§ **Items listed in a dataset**

= Beginning of Section =

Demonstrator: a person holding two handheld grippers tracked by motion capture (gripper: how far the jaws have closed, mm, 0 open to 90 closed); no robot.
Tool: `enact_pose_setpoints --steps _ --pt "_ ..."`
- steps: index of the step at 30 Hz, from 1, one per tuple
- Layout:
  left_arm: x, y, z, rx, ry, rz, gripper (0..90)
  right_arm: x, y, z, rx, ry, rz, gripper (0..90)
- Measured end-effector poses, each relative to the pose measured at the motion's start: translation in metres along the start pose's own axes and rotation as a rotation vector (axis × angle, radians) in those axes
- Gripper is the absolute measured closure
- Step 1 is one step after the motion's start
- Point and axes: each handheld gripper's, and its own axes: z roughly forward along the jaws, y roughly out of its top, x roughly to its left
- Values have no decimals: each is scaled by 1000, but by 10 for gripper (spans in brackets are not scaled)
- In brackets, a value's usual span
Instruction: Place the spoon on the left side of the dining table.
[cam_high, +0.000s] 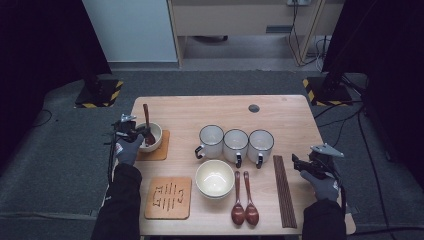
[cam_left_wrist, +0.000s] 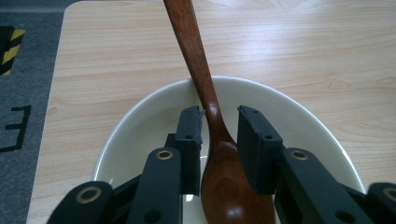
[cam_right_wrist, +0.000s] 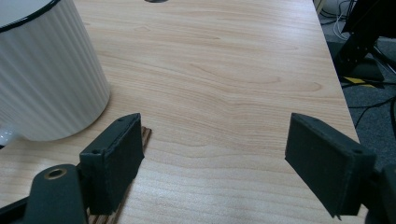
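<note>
left gripper (cam_left_wrist: 219, 133) over the small bowl (cam_left_wrist: 140, 121) on its coaster, jaws slightly spread astride the wooden spoon (cam_left_wrist: 210, 121) leaning in that bowl, apparently just released; next likely withdraw upward without tipping it; right gripper (cam_right_wrist: 215, 158) wide open, idle well right of the bowl.

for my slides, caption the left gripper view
Hand-held gripper straddling a wooden spoon resting in a white bowl.

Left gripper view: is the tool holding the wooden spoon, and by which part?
Not gripped: the left tool brackets the wooden spoon at its neck above the bowl, gaps showing on both sides. The right tool is open, empty.
</note>
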Motion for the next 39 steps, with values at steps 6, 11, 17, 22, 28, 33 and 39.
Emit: enact_pose_setpoints --steps 6,11,17,22,28,33,39 --pt "0 -1 2 0 24 1 680 0 0 0 1 1 -2 193" --pt "1 -1 1 -1 18 0 682 0 0 0 1 1 -2 194" --pt "-1 0 1 -22 19 -17 647 0 0 0 1 1 0 193" --pt "-2 -2 5 -6 36 -11 630 0 0 1 3 2 -2 193" --pt "0 -1 2 -10 42 -11 639 0 0 0 2 2 -2 193" --pt "0 -1 2 -11 40 -12 637 1 0 1 2 3 -2 193" --pt "-3 -1 6 2 48 14 622 1 0 1 3 3 -4 193"
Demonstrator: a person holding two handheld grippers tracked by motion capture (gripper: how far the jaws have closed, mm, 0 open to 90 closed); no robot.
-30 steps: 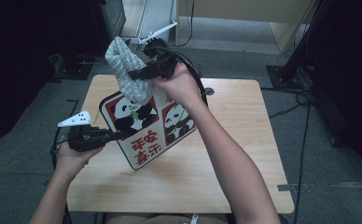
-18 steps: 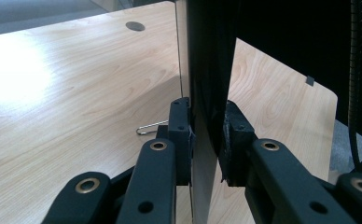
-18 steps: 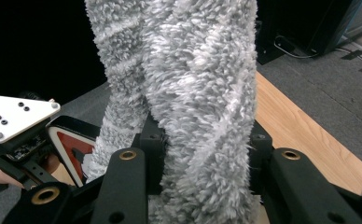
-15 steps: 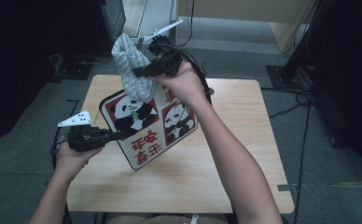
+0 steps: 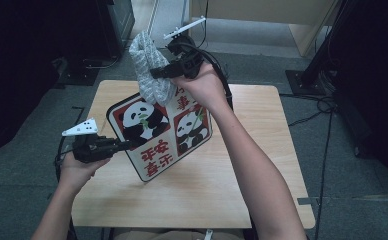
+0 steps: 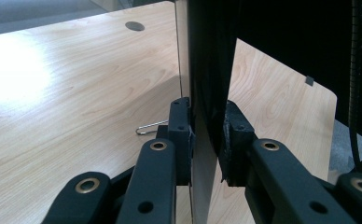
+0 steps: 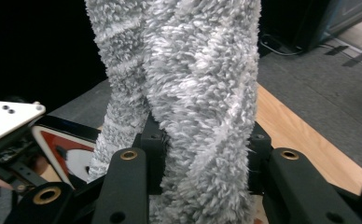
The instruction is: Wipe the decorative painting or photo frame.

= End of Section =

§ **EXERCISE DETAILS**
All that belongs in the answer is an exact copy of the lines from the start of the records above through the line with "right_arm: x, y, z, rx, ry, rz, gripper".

§ **OUTPUT FOR THIS TASK**
Demonstrator: a person holding two handheld grippers tracked by motion capture (gripper: how far the jaws have closed, mm, 0 open to 90 closed); no robot.
Tool: `enact_pose_setpoints --steps _ --pt "_ ..."`
- steps: index of the step at 30 Hz, from 1, one per tuple
- Layout:
  left_arm: x, y, z, rx, ry, rz, gripper (0..90)
  right_arm: x, y, z, rx, ry, rz, gripper (0..90)

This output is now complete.